News
May 15, 2013

Emanuel: Cut health care for Chicago retirees

AFSCME and other unions representing City of Chicago workers are speaking out against Mayor Rahm Emanuel’s plan to eliminate subsidized health care for most city retirees.

Emanuel announced May 15 that he will present the City Council with a plan to phase out health care benefits for all but a handful of city retirees over the next three years. By 2017, retirees would have to purchase their own health care through insurances exchanges established pursuant to the Affordable Care Act (Obamacare).

AFSCME Council 31 Executive Director Henry Bayer criticized the mayor’s plan, saying that it would “cause anxiety and fear for tens of thousands of seniors who gave their working lives to public service.”

In the Chicago Sun-Times, Chicago Fraternal Order of Police president Mike Shields posed this stark question: “Why are retirees with the least ability to absorb this financial blow the first ones made to suffer?”

The mayor’s plan would shield those who retired prior to 1989.
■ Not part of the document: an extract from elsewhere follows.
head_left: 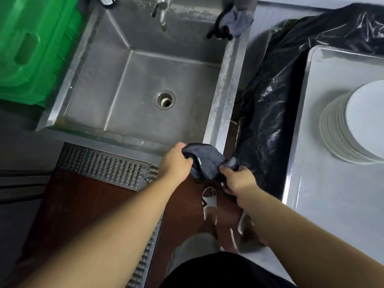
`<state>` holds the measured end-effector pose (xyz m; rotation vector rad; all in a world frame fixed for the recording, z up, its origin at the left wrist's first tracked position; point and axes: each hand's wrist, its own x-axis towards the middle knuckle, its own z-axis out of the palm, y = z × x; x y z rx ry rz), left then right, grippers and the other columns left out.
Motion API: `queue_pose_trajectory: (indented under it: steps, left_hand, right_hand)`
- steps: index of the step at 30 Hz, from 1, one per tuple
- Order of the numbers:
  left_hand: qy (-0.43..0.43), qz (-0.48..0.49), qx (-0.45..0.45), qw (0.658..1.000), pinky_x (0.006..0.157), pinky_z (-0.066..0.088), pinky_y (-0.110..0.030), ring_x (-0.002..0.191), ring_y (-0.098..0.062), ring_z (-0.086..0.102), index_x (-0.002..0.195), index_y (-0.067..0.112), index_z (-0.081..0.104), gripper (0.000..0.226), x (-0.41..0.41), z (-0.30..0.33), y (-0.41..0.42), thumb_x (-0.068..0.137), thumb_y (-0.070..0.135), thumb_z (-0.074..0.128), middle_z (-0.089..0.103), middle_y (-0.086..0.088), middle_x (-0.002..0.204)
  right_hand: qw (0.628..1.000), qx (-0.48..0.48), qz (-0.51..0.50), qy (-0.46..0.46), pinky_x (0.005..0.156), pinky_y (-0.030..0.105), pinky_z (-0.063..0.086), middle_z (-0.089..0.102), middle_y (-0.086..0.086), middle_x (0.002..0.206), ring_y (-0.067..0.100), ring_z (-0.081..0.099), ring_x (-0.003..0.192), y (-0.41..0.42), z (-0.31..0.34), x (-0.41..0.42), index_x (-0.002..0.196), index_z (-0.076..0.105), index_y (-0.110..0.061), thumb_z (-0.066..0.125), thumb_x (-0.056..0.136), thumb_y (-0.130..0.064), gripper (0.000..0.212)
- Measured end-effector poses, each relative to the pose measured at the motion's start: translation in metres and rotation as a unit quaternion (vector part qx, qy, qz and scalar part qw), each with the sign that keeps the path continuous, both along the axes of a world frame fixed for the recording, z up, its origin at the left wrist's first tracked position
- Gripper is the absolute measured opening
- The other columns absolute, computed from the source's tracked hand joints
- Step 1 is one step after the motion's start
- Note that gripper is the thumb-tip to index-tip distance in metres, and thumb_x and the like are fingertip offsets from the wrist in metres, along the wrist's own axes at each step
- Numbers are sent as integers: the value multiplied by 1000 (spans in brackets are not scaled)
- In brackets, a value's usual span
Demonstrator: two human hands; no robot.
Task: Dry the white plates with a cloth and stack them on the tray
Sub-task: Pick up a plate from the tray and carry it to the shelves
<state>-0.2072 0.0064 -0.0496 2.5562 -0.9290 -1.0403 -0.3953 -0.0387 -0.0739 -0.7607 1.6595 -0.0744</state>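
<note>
My left hand & right hand both pinch the soft, floppy cloth; plates on the tray look hard, breakable, so I'd hold them by the rim.

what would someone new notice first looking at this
Probably the two hands in the lower middle: the left hand and right hand both grip a dark grey cloth at the near corner of the steel sink. Next, the stack of white plates on the tray at the right edge, and the bright green crate at upper left.
</note>
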Motion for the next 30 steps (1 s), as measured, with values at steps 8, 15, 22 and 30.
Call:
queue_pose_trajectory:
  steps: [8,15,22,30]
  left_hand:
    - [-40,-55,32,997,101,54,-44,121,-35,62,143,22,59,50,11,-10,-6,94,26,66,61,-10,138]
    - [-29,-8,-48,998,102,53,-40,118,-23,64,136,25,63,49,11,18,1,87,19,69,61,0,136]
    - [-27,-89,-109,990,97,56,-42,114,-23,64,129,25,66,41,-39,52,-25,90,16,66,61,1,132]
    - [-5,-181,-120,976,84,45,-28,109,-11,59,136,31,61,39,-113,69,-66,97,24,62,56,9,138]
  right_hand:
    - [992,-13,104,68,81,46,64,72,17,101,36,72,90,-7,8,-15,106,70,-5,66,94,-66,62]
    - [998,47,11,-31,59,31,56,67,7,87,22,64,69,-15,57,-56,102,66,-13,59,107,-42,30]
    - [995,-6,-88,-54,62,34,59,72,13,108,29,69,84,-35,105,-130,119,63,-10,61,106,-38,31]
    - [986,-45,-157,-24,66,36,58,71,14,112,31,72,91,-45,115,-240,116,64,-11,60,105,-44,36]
“We’re pleased that the oldest retirees will be protected, but many others will not be able to afford higher health care costs,” Bayer said. “We’re particularly concerned about the significant population of city retirees who will not be eligible for Medicare even when they turn 65 because the city never paid in on their behalf.”

Bayer also criticized the Emanuel Administration for bypassing the City’s Labor-Management Health Care Advisory Committee in formulating the proposal.

“The purpose of having an established labor-management process is to ensure that the concerns of employees and retirees are taken into account in developing health care policy for the city," he said. "A change of this magnitude should have been fully vetted in that committee."

The City Council will have final say as to whether the new plan is implemented. AFSCME intends to press concerned aldermen to develop fairer alternatives to the Mayor’s proposal. City of Chicago retirees should call their alderman and ask him or her to help preserve retiree health care benefits.